2024, Vol. 31 
2. 上海海洋大学海洋生物资源与管理学院,上海 201306
3. 江苏海洋大学海洋科学与水产学院,江苏 连云港 222005
4. 江苏省海域执法监督中心,江苏 南通 226006
2. College of Marine Living Resource Sciences and Management, Shanghai Ocean University, Shanghai 201306, China
3. College of Marine Science and Fisheries, Jiangsu Ocean University, Lianyungang 222005, China
4. Jiangsu Fishery Law Enforcement and Supervision Center, Nantong 226006, China
刀鲚(Coilia nasus),又称长颌鲚,也叫刀鱼、毛花鱼,隶属于鲱形目(Clupeiformes),鳀科(Engraulidae),鲚属(Coilia)[1-2]。刀鲚分布于西太平洋区的中国、朝鲜沿海和日本有明海域,其中我国主要分布于东海、黄海以及长江、钱塘江等江河流域[3]。刀鲚鱼肉鲜嫩肥美,营养丰富,是长江重要的经济鱼类之一,但近年来,由于水利工程的修建、高强度捕捞、围垦活动等原因,导致长江口刀鲚产卵场遭到破坏、栖息地环境恶化、资源量下降,长江口刀鲚濒临灭绝,并表现出低龄化和小型化的特点[4]。得益于2020年长江全面禁捕,长江口刀鲚繁殖群体的繁殖性能和健康状况变得良好[5]。
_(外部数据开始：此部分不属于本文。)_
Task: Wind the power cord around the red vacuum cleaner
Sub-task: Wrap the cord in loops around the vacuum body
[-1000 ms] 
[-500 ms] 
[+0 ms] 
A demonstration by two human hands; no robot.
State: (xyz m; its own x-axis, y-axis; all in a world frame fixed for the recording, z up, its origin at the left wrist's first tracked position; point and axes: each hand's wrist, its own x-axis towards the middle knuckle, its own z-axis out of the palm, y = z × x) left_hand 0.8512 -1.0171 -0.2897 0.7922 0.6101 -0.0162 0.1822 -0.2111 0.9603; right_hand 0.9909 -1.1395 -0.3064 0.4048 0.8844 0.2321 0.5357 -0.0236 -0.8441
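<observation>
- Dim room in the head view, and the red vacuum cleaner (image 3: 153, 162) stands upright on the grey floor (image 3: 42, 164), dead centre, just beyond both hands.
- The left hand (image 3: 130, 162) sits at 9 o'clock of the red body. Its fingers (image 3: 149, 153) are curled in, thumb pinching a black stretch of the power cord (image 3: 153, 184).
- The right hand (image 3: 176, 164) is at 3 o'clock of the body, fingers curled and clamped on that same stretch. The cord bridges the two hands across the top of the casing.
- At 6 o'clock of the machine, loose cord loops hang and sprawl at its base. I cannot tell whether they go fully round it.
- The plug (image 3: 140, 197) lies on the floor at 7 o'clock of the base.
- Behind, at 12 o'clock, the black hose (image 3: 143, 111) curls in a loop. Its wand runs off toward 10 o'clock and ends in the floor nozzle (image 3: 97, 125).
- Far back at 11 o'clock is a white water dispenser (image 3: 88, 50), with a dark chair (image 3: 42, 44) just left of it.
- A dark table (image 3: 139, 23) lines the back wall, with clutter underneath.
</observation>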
鱼类肠道微生物群落是鱼体的重要组成部分,在维持宿主生长发育、肠道健康、营养代谢、能量吸收和免疫应答等过程中发挥着重要作用[6-10]。鱼类肠道微生物群落的形成十分复杂,其微生物菌群组成除与鱼体本身相关,还受鱼体的生长发育阶段、食物组成、性别和环境因子等因素影响,其中食物组成是影响肠道微生物种类和数量的最主要因素之一[11],也是改变肠道菌群组成和代谢变化的重要因素[12]。因此,鱼类食物组成的差异可以通过肠道微生物组成结构变化来体现,而肠道微生物组成也可以揭示其不同发育阶段食物组成的变化[13]。
目前关于不同生长发育阶段的洄游型刀鲚,消化不同来源的食物后,其肠道微生物群落结构适应性变化还未有较多研究报道。为此,本研究以长江口刀鲚为研究对象,采用16S rRNA高通量测序技术对刀鲚不同发育阶段肠道微生物V3~V4高变区进行测定,探究刀鲚不同发育阶段随食物组成变化,宿主肠道菌群的群落结构特征,以期为刀鲚资源的保护和合理开发提供科学依据。
1 材料与方法 1.1 样品采集刀鲚样品取自2022年3月长江口临近海域渔业资源多样性监测调查的张网渔获物,调查站位如图1,按照《海洋渔业资源调查规范》和《海洋监测规范》进行样品采集,监测网具为单桩张纲张网,网具规格为100.0 m×54.9 m (结附网衣的网口纲长×网衣纵向拉紧总长),样品冷冻保存。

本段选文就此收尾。